EXERCISE BRIEF: Hunt for the word "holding" across the entries below, copying each line that holds it.

[Data extracted from a collection]

====

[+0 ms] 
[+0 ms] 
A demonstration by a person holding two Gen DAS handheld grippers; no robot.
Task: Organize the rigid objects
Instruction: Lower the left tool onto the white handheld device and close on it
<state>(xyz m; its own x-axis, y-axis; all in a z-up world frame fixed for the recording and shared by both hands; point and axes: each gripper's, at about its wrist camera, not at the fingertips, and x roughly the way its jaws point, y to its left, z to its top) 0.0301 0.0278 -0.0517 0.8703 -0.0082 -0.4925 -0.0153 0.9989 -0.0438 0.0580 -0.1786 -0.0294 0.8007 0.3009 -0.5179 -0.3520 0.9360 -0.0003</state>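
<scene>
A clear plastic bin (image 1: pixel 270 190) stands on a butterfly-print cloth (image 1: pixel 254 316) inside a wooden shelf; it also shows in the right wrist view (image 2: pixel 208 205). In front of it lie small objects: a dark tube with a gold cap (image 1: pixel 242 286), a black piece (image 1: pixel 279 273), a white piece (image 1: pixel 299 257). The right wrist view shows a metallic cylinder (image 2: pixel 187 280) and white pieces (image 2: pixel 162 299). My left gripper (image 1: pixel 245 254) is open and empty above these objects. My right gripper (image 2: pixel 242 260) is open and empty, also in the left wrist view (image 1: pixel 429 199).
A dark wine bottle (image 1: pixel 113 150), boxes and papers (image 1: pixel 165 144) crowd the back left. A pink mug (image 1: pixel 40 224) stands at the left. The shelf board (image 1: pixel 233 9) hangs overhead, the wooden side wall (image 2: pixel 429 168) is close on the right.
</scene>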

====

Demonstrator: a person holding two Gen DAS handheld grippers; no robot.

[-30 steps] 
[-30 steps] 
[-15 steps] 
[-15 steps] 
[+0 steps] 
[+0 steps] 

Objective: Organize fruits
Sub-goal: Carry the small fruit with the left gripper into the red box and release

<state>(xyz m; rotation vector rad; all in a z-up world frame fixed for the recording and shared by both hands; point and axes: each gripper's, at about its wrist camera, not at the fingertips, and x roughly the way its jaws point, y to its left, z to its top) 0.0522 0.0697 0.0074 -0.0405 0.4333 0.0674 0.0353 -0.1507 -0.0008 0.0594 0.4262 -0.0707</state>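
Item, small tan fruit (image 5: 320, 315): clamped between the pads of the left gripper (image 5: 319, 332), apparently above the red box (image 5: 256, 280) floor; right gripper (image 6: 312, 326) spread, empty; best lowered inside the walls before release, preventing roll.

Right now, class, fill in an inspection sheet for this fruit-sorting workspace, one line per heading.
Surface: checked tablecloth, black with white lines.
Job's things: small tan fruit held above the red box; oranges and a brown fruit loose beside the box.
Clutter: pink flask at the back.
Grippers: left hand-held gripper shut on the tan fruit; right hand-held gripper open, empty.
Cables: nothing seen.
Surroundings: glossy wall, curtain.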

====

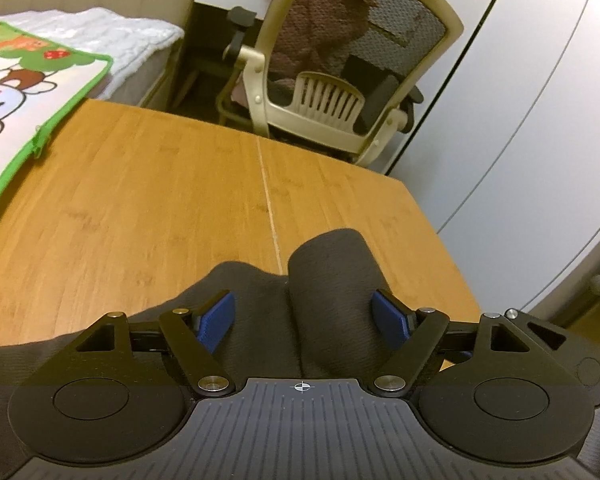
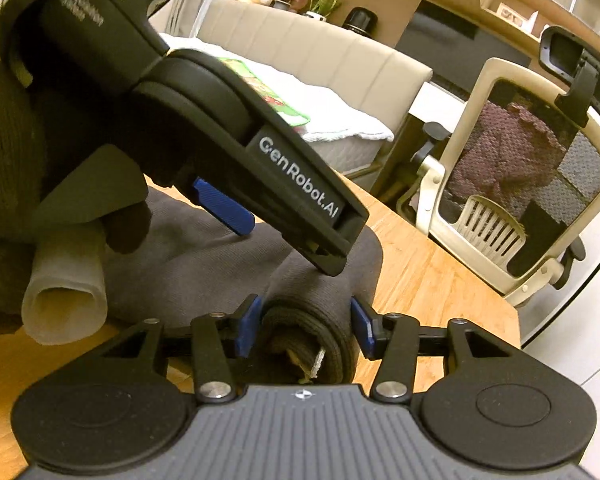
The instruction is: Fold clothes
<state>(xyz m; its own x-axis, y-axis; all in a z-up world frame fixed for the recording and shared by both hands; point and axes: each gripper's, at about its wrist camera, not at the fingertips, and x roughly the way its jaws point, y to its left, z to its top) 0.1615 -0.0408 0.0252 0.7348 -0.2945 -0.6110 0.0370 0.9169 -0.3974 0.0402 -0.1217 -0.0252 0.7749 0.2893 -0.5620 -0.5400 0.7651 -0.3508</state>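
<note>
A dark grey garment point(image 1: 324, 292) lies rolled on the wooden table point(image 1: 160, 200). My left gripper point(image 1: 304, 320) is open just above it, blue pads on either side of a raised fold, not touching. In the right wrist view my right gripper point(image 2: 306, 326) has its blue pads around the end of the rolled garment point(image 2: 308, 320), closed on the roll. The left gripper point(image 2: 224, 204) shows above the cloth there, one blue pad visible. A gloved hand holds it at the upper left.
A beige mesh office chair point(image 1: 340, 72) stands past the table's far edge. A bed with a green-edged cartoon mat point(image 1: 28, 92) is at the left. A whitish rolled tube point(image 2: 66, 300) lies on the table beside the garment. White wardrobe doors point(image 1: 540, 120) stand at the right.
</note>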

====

EXERCISE ANSWER:
A demonstration by a person holding two Gen DAS handheld grippers; no robot.
Demonstrator: a person holding two Gen DAS handheld grippers; no robot.

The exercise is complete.